Required work: In the listing below, locate the lines bearing the word "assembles". Copy every one of them.

::::

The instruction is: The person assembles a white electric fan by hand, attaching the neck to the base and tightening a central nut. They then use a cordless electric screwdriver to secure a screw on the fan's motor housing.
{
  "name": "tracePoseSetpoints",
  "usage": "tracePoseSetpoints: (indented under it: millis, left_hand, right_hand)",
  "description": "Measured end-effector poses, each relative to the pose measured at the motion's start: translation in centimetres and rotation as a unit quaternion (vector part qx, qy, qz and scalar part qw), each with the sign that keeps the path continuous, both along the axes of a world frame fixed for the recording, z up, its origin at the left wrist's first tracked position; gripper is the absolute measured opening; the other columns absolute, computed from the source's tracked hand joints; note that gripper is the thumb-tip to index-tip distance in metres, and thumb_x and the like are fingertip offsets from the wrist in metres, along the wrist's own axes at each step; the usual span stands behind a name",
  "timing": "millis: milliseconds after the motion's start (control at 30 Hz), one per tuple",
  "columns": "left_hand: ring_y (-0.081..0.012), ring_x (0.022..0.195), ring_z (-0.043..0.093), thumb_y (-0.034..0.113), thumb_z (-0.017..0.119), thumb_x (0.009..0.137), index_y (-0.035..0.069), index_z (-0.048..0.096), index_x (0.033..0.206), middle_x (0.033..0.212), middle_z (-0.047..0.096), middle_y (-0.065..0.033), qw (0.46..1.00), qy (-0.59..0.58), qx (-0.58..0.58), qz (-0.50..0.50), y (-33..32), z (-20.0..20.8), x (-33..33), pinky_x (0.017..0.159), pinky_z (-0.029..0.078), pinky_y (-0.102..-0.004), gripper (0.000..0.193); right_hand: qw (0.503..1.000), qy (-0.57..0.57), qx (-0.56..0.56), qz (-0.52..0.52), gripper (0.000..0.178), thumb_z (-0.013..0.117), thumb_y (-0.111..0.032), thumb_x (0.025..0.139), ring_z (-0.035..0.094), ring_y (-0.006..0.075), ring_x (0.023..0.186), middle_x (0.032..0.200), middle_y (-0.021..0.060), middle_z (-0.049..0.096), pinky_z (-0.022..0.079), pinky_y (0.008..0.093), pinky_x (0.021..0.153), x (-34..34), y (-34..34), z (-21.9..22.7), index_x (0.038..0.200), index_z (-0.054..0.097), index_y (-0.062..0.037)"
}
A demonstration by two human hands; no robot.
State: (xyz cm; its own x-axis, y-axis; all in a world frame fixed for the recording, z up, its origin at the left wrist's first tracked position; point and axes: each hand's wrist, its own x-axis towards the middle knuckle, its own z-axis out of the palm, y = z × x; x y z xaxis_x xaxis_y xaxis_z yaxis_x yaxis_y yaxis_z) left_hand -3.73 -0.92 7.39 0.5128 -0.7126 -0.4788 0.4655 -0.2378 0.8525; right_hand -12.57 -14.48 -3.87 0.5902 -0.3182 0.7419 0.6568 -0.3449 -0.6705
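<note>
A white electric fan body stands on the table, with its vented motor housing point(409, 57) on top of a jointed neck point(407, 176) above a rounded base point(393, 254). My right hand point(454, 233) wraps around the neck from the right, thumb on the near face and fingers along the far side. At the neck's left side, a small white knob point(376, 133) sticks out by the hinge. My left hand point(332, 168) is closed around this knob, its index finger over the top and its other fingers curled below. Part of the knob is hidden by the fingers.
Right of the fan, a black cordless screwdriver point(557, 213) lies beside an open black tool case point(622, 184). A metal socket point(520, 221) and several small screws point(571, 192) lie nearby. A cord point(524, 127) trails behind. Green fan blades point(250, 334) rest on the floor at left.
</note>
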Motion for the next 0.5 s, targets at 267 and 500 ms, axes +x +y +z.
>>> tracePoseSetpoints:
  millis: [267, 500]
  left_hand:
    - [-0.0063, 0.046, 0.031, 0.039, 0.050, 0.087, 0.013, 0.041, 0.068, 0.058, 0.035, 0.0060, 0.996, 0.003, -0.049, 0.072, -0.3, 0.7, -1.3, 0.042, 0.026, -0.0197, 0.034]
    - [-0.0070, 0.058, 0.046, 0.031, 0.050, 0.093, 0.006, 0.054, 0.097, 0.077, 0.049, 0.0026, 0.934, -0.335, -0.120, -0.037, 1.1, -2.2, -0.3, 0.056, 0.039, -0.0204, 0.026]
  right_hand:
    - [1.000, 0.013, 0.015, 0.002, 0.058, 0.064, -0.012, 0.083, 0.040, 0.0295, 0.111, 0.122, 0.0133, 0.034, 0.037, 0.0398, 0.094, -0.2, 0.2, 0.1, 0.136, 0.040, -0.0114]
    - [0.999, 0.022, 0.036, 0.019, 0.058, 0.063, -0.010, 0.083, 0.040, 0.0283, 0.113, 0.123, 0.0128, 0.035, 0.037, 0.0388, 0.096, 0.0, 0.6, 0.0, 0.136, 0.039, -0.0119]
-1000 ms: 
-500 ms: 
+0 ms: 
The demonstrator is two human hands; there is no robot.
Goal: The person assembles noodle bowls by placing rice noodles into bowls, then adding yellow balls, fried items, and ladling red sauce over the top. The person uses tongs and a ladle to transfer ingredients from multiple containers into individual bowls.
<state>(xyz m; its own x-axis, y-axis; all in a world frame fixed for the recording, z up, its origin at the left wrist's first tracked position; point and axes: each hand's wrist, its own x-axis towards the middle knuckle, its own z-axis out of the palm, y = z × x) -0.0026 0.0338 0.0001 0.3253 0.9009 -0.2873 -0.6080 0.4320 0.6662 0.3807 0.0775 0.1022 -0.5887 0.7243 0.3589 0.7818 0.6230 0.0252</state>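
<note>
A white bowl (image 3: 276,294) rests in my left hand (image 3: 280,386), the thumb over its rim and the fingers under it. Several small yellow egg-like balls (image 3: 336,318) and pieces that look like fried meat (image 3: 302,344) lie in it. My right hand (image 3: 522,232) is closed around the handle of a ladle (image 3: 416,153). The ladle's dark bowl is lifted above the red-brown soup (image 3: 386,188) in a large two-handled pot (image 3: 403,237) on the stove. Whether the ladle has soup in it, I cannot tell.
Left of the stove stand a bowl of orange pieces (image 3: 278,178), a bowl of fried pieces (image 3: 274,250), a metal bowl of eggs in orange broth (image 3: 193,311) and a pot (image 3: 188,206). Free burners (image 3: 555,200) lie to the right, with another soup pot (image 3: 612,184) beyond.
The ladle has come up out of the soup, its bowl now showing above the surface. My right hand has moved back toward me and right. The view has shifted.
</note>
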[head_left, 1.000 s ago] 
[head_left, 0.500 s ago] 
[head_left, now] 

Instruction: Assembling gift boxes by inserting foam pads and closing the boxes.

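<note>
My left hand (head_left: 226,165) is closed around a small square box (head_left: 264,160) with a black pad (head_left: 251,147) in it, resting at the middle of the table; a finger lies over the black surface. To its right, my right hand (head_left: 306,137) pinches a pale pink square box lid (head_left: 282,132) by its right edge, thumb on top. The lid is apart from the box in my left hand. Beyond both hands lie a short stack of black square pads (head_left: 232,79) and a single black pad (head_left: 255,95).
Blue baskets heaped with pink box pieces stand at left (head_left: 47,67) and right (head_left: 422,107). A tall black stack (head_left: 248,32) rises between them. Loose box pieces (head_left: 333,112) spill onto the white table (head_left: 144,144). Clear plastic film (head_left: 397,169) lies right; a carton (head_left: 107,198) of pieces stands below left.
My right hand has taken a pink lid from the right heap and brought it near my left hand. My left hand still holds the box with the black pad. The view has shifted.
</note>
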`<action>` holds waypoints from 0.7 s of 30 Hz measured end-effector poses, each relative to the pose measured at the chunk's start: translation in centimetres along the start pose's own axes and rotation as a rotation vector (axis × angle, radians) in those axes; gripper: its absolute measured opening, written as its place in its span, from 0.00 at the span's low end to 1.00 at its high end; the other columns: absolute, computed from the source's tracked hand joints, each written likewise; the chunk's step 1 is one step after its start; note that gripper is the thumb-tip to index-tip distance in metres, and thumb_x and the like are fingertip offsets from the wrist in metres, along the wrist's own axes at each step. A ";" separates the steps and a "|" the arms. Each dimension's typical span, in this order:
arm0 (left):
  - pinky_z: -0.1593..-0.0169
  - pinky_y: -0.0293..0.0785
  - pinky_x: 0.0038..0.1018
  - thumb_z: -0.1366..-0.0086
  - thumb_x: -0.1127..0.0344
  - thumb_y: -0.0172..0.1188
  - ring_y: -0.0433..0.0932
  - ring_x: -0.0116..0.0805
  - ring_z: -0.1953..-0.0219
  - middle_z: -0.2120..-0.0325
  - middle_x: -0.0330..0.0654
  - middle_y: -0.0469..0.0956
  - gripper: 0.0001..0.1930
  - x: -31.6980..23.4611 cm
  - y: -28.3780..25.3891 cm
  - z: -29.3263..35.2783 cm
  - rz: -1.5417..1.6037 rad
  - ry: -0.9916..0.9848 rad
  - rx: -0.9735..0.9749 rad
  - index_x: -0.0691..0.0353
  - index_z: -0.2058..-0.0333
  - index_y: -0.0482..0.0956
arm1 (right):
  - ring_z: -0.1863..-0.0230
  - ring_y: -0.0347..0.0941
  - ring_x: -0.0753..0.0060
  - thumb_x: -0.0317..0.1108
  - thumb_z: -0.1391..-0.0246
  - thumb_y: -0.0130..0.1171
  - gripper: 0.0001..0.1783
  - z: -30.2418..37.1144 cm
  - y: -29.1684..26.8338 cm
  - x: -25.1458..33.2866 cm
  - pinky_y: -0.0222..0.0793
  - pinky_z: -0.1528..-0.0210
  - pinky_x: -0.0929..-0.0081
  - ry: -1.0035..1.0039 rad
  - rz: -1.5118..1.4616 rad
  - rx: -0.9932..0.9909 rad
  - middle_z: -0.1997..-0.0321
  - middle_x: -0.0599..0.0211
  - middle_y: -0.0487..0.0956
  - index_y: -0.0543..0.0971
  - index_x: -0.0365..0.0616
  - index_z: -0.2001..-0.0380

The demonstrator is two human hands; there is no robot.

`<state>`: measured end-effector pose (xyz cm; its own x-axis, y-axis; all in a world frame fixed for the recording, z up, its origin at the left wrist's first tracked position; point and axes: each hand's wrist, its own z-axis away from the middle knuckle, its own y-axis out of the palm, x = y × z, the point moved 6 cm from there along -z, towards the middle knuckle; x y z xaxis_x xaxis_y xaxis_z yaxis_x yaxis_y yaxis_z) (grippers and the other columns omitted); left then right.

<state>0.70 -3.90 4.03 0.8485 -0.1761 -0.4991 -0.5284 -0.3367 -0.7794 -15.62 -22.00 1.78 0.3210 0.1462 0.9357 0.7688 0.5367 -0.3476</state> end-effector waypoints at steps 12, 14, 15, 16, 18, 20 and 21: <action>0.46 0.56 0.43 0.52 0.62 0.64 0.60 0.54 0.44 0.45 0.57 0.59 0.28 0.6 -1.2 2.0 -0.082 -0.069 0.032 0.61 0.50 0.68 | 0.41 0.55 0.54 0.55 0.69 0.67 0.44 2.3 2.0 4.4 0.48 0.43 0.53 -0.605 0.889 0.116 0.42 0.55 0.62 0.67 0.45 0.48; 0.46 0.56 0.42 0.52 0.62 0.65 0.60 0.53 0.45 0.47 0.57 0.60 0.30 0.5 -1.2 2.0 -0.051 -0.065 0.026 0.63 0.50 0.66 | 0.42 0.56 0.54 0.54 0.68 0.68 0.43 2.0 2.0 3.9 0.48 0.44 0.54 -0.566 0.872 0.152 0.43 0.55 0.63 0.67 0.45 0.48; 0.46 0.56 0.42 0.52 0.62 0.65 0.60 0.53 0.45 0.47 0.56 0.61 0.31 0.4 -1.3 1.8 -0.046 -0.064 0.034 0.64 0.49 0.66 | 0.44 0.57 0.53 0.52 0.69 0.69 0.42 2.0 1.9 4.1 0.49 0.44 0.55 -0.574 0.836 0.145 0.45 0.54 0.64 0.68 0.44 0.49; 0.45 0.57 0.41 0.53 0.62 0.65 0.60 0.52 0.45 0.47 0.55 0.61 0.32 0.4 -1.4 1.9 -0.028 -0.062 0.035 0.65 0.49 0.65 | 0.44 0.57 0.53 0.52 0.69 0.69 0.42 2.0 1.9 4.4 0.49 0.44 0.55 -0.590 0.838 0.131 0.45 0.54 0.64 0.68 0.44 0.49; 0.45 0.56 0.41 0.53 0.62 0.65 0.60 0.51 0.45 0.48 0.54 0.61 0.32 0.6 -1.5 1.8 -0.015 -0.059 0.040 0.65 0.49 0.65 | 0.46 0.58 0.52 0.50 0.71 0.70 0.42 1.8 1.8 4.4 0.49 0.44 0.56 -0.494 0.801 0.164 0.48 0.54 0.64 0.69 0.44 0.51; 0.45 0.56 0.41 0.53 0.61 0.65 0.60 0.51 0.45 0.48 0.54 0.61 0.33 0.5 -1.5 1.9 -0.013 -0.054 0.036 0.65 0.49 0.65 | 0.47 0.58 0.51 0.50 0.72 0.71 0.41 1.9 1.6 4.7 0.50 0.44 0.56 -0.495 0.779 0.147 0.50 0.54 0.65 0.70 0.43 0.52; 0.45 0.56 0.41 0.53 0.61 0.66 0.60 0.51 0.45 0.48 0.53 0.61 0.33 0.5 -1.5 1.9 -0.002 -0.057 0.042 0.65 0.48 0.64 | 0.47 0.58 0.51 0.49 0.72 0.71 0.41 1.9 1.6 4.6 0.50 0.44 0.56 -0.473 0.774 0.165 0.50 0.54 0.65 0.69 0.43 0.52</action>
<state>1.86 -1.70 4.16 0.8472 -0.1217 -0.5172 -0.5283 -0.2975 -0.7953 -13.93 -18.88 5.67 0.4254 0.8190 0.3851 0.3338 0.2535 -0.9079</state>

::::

Solution:
The instruction is: The person assembles a white electric fan by hand, attaching the neck to the base and tightening a central nut. They then use a cordless electric screwdriver to secure a screw on the fan's motor housing.
Goal: The person assembles noodle bowls by placing rice noodles into bowls, then adding yellow balls, fried items, and ladling red sauce over the top. The person uses tongs and a ladle to transfer ingredients from multiple containers into individual bowls.

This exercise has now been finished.